Kondo highly recommends one storage place per person, ideally using your closet as your main storage unit.  If you have too many storage areas, it’s easy for clutter to descend once again.  She says never store items on the floor of your home (clutter, right?), and is adamant that you don’t need expensive storage solutions.

9. Designate a Place for Every Item

An item without a place increases the chance your house will get messy again.  This is one of the main reasons for rebound.

First, designate a place for every single item.  For example, I now keep my keys in a zippered pocket in purse.  Instead of laying them on a table or the kitchen counter, I always return them to this pocket.  I no longer lose time searching for my keys!

Then, when you finish using an item, put it in its designated spot.  This, I find is the biggest challenge when it comes to sustaining a decluttered space.  There’s always the temptation to procrastinate, put the item down where you happen to be, and say you’ll put it away later.

Kondo says that once you have your storage set up, in the same place or close proximity, it becomes natural to put things away.

10.  Stop Decluttering When It Feels Right

At some point in your process of reduction, you’ll come to a point when it feels like you have just the right amount of things to live comfortably.  You’ll feel a “click” and that’s when it’s time to stop and enjoy your more spacious home.
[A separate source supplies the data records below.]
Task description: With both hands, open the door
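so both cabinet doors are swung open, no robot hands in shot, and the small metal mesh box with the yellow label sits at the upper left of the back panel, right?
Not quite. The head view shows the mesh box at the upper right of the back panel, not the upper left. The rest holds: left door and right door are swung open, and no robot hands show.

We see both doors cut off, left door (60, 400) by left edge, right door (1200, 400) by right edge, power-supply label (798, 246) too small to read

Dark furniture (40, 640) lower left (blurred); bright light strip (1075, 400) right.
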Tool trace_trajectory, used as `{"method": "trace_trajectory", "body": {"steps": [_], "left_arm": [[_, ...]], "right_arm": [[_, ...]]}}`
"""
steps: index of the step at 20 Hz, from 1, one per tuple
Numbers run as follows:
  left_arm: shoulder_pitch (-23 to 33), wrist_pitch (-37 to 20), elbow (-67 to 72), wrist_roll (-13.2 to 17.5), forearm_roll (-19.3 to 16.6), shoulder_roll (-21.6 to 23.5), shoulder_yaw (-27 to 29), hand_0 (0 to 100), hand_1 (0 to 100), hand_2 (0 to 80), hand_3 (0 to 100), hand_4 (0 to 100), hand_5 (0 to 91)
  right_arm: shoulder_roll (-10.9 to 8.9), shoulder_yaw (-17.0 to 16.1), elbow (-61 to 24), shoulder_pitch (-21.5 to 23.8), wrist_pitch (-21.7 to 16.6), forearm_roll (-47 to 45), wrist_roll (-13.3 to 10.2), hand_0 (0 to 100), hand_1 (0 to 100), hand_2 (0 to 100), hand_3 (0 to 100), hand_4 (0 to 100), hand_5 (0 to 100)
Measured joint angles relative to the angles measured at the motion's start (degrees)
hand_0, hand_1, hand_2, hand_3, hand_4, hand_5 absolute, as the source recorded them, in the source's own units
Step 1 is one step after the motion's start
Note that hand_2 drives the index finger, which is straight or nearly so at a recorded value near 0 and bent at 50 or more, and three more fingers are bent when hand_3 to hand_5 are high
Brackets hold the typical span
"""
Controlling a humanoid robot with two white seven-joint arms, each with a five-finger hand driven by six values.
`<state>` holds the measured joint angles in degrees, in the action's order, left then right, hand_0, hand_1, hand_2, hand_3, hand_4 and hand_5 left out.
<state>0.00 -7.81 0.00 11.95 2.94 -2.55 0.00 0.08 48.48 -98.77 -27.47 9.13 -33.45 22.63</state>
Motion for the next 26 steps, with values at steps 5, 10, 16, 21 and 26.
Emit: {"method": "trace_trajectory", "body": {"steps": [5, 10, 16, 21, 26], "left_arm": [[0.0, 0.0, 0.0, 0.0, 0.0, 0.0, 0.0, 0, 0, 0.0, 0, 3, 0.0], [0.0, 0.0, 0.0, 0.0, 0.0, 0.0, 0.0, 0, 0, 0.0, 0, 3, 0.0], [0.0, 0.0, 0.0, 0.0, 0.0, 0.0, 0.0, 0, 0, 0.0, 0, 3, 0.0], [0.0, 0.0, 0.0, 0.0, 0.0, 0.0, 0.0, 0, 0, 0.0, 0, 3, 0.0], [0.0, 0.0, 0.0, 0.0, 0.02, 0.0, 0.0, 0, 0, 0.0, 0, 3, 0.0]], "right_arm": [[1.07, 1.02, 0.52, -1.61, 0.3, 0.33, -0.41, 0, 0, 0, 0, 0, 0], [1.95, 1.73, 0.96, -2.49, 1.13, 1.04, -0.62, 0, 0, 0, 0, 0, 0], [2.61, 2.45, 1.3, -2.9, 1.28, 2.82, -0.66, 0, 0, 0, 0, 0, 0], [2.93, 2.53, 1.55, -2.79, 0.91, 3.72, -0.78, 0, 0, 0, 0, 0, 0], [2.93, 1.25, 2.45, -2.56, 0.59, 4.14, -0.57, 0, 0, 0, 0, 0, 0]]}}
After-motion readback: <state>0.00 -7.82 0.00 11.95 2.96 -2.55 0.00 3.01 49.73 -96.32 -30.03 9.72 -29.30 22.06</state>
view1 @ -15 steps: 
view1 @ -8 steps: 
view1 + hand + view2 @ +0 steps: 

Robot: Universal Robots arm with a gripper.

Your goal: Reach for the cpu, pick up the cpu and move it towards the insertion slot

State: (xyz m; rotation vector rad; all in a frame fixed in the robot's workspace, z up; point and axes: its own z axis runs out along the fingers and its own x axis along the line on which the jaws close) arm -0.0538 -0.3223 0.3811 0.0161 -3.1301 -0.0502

When you follow her process and get to this perfect point, Kondo claims you’ll never rebound.  That’s where I would like to be!  However, since Kondo’s motto when it comes to paper is not to keep any at all, I fear I might get stuck at that point.  Time will tell.

Click through for an overview of KonMari decluttering.

I didn’t finish my deep cleaning and decluttering process in that one spring week, but I took some big steps forward.  I plan to finish tidying up over the summer using the KonMari suggestions that resonate for me.  Wish me good luck!

How do you declutter and tidy up?  Have you tried the KonMari method?  How did it work for you?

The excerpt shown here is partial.